The final touch was hooking in news and events via RSS feeds. "When people talk about an RSS feed, they think, 'You just hook this RSS feed up and it works.' Well, not exactly," Colaw sighed. "That took us a couple of days."

The Place for Campus Mobile Apps
The current generation of campus mobile apps generally addresses nice-to-have features, not need-to-have. Students can live without maps or a directory of phone numbers. But eventually, Bovier predicted, the mobile app platform will begin to offer functions that go beyond the mere shiny. "Say a professor needs to change [his or her] classroom to another building. Instead of putting a note up on the door of the old classroom, the professor can send out a communication." That update, he noted, will be delivered via a channel that students will pay attention to.

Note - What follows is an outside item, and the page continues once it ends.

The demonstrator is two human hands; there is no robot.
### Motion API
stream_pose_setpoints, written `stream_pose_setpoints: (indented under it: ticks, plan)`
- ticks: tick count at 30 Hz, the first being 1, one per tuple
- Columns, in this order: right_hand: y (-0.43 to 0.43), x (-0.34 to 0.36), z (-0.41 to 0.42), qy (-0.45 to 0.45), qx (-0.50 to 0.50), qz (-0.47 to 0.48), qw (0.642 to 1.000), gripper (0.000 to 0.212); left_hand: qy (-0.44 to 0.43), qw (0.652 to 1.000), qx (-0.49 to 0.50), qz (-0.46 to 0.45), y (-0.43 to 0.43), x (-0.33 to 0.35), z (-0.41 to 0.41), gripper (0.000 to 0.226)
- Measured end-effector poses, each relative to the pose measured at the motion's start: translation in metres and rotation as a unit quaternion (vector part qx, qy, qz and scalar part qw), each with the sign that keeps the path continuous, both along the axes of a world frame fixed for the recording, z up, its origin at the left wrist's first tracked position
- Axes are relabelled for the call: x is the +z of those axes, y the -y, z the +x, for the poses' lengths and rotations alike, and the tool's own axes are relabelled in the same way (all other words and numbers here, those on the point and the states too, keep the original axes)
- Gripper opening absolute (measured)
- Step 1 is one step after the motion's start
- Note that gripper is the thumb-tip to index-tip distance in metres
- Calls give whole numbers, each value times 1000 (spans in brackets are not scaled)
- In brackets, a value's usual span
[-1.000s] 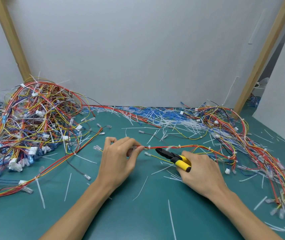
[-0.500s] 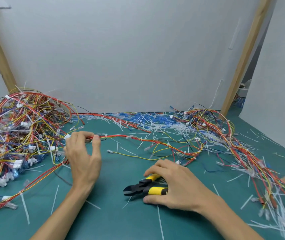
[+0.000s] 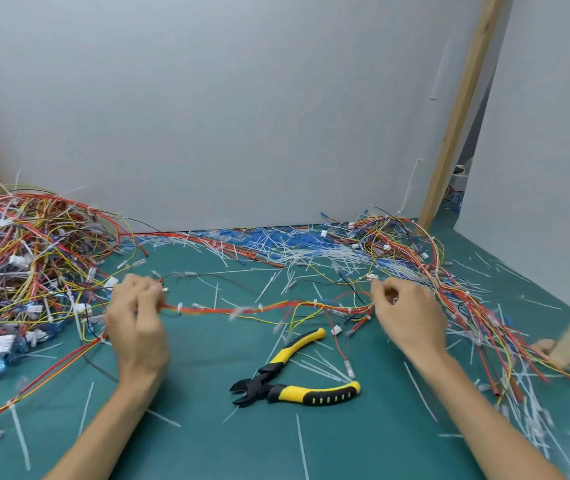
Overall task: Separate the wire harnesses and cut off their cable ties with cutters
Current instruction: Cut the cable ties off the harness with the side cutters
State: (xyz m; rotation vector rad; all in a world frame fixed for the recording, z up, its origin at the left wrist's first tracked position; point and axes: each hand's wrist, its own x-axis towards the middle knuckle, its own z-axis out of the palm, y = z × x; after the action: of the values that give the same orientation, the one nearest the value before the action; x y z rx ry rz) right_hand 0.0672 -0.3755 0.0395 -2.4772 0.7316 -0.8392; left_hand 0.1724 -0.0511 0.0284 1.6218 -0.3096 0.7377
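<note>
A red-orange wire harness (image 3: pixel 269 308) with white cable ties stretches across the green mat between my two hands. My left hand (image 3: pixel 136 320) grips its left end with curled fingers. My right hand (image 3: pixel 410 315) pinches its right end, close to a small white connector (image 3: pixel 372 277). The yellow-and-black cutters (image 3: pixel 290 382) lie on the mat in front of the harness, jaws open and pointing left, with neither hand touching them.
A big tangle of harnesses (image 3: pixel 23 271) fills the left side and another tangle (image 3: pixel 456 292) runs down the right. Cut cable ties (image 3: pixel 276 247) litter the mat along the white back wall. A wooden post (image 3: pixel 456 109) stands at the right.
My right hand let go of the cutters, which now lie on the mat, and moved up to the harness's right end. My left hand pulled its end leftward, stretching the harness.
</note>
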Motion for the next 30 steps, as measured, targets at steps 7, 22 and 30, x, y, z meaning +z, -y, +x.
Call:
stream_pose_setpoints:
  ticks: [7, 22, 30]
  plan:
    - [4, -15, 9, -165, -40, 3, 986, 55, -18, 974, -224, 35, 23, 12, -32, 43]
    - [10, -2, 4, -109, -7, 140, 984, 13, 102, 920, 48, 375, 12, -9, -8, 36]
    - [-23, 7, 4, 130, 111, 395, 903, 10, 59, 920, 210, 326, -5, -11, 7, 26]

Mobile devices can also provide a vehicle for receiving materials related to the curriculum, Bovier added. "I've seen this in the corporate training world, he said. "The most compelling part to me is delivering recorded videos, recorded audio files, PowerPoint decks--anything that's self-paced." What's less likely, he added, is that mobile device will be used for mainstream teaching and learning. "The screen resolution will never replace a classroom setting."

Not No. 6, but Still a Happy Ending
The Amarillo College app team met its deadline of Sept. 24 for creating the iPhone edition. It has since put out a version for the Google Android platform as well. When Datatel releases a version of MOX for the Blackberry in the first quarter of 2011, the college will be right behind to release a mobile app for those devices as well.

And although the college hasn't formally launched the apps with great fanfare yet, word has gotten around. The iPhone edition has had several hundred downloads, according to Colaw. Shortly, the college will announce the availability of the apps through Facebook, on the home page, through e-mail, and through a news release. "Everybody will pick it up in a different way," he observed. "It's a wide open world."

The initial goal that sparked Colaw to pursue a Datatel-based mobile app for his college--being the sixth campus to do a deployment--turned out to be more elusive than he thought. Two other schools beat him, putting the Amarillo College deployment as the eighth in the nation. Nor does the current generation of the app use the authentication features of the MOX platform, such as providing a full list of the campus community or course information. Colaw said he'd take the guidance for making additions to the app from campus committees such as the IT Council, the Dean's Council, and the President's Cabinet, among others.

"It's all a matter of will to implement this," Colaw insisted. "It's not difficult or harder than anything else we've done. It's simply paying attention to the audience we have out there coming to school wanting to work on what we call the new front office environment."